▶ _WORK REQUIRED_
Every line containing "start" should be identified and copied from the data below.

▶ _COLLECTED DATA_
# # # # # # #

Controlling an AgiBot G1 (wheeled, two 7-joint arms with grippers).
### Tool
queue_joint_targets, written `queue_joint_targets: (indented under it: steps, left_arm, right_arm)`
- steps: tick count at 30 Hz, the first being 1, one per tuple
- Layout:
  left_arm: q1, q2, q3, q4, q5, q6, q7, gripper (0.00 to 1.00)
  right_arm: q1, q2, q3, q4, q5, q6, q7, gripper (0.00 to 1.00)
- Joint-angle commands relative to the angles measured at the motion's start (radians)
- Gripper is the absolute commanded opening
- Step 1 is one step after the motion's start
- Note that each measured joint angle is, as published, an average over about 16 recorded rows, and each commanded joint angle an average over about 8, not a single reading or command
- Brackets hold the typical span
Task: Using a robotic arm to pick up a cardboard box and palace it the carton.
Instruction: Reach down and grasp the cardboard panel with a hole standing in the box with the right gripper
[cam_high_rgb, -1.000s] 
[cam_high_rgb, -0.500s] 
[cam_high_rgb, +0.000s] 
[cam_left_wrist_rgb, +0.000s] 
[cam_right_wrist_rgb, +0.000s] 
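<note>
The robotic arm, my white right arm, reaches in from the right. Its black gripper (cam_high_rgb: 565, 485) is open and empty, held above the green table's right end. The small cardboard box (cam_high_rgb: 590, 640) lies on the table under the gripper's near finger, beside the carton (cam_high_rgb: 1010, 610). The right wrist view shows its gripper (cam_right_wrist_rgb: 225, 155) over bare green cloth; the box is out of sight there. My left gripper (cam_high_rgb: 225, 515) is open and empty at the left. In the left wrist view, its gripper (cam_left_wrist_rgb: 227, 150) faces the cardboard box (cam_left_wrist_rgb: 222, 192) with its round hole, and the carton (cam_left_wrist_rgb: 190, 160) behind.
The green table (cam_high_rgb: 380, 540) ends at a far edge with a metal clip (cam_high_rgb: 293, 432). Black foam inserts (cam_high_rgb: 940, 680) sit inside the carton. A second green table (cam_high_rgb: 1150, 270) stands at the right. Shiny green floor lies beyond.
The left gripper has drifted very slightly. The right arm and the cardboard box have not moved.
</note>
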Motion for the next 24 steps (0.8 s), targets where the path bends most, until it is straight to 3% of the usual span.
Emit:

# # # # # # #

▶ _ANSWER TO THE PROBLEM_
- Joint-angle commands relative to the angles measured at the motion's start (radians)
- Step 1 is one step after the motion's start

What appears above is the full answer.